Actor John Cusack has played a wide variety of roles in films, such as "Gross Point Blank," "Being John Malkovich," "High Fidelity" and "America's Sweethearts."

In his most controversial movie, "Max," Cusack plays a hip and prosperous Jewish art dealer named Max Rothman who enters into an unlikely relationship with a young struggling artist named Adolf Hitler in post-World War I Germany.

Cusack visited The Early Show to discuss the movie that examines Adolf Hitler during his bohemian days before leading a country into World War II.

Cusack's Max Rothman was once a promising artist before become a soldier who lost a limb in the first World War. On his return to Germany, he became an acclaimed art dealer with a wife (played by Molly Parker), children, and an alluring mistress (Leelee Sobieski).

Max befriends Adolf Hitler, who has a strong passion for his art and politics, but as history documents, he abandons his artistic aspirations and leads the country on a rampage of terror.

Although the character Max is fictional, Hitler's friendship and mentor-relationships with Jews are factually based.

"Max" is the directorial debut of Menno Meyjes, the screenwriter of the award-winning movie "The Color Purple." Cusack says Meyjes portrays Hitler as human being, and when he first read "Max" he was immediately struck by this hypnotic tale about the rise and fall of a man and the modern age.

He says his character was everything a young Hitler wasn't — handsome, successful, talented, popular and desired by women. Cusack says the movie hints that those factors helped sway Hitler towards destructive behavior.

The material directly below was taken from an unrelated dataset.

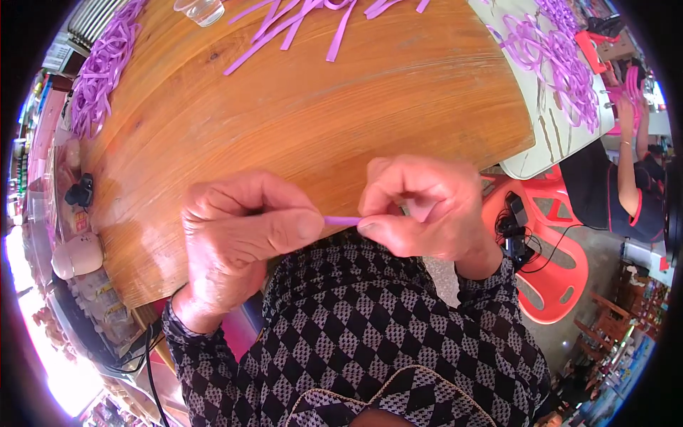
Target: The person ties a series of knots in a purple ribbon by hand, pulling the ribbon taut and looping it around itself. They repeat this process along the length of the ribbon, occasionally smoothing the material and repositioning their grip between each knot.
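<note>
A short length of purple ribbon (341,220) is stretched level between my two hands, above the near edge of the wooden table (320,107). My left hand (249,220) pinches one end between thumb and forefinger. The other end is pinched by my right hand (427,206), its thumb and forefinger forming a loop. What part of the ribbon lies inside the fingers is hidden. Several cut purple strips (299,25) lie at the far side of the table.
Heaps of purple ribbon lie at the left edge (107,71) and on a white table (519,78) at right. A clear cup (201,10) stands far left. A red stool (548,263) holds black devices (514,231). Another person (626,171) works at right.
</note>
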A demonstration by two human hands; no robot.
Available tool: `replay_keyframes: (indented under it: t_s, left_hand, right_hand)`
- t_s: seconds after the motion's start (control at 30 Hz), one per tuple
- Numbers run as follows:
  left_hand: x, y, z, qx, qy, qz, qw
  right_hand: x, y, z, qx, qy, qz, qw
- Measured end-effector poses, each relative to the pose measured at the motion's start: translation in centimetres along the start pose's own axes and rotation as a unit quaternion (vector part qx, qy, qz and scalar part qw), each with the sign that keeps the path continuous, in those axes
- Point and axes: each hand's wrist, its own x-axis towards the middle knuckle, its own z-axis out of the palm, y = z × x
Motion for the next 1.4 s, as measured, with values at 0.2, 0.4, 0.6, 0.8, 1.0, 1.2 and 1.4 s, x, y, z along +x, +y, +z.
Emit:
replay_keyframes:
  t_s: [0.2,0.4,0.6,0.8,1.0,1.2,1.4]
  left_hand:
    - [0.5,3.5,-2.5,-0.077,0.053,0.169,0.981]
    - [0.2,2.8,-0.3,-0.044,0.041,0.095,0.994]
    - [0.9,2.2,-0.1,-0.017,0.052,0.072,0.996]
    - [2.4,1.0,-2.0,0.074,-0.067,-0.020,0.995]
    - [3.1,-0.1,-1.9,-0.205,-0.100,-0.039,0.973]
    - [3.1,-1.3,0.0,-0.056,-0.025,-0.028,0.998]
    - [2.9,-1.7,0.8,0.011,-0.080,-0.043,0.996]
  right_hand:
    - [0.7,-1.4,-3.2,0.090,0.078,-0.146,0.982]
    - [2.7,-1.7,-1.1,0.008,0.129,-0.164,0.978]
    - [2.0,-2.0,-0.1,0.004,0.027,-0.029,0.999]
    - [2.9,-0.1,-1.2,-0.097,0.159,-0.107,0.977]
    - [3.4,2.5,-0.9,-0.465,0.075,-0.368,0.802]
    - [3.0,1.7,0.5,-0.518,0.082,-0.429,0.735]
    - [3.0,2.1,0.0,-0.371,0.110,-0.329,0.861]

Some facts about John Cusack:

  • On June 28, 1966, he was born John Paul Cusack in Evanston, Illinois.
  • Cusack attended New York University in New York, N.Y., but dropped out after less than a year.
  • Cusack appeared in industrial films, doing voiceovers in commercials and acting in radio spots by the age of 12.
  • In 1983, Cusack made his screen acting debut as a prep school student in the coming-of-age comedy "Class."
  • In 1984, Cusack was one of the main "nerds" featured in "Sixteen Candles"; sister Joan also appeared in film
  • Cusack founded New Crime Productions, a Chicago-based theater company, in 1986.
  • In 1991, he had a small role in "Shadows and Fog", marking his first film with Woody Allen.
  • The actor formed the film production arm of New Crime Productions with Paramount Pictures in 1992.
  • In 1999, Cusack starred in "The Jack Bull", a Western written by his father, Dick Cusack, and produced by New Crime Productions.
  • Cusack is currently in production on "The Runaway Jury" with Dustin Hoffman and Gene Hackman and will next be seen in James Mangold's thriller "Identity."